» ASSIGNED TASK:
Could you return the lines below exactly, from the first line up to and including the line that holds "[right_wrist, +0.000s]"?

» STORED DATA:

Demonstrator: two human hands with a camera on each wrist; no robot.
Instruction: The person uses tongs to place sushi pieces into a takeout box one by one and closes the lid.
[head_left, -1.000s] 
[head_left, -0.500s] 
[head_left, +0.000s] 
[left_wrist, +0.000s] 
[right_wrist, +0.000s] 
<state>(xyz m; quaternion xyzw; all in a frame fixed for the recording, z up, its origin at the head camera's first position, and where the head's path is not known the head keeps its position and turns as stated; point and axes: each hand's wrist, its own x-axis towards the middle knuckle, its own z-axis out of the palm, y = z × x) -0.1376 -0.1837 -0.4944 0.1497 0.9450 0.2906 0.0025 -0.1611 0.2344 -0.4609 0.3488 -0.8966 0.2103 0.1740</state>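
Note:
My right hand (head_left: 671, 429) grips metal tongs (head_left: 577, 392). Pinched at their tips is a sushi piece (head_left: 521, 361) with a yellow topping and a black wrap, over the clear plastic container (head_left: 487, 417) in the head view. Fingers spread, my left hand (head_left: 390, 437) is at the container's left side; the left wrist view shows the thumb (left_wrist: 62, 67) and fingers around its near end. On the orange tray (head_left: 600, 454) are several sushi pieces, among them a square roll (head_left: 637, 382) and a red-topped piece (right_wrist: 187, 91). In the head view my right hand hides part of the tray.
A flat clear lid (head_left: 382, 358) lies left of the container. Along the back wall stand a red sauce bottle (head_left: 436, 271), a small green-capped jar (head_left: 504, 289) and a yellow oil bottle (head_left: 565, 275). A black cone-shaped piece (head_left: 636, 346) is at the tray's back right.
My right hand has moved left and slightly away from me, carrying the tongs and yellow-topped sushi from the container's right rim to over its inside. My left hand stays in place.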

» RESPONSE:
Demonstrator: two human hands with a camera on each wrist; no robot.
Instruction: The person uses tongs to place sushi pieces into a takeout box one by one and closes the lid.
[head_left, -1.000s] 
[head_left, -0.500s] 
[head_left, +0.000s] 
[left_wrist, +0.000s] 
[right_wrist, +0.000s] 

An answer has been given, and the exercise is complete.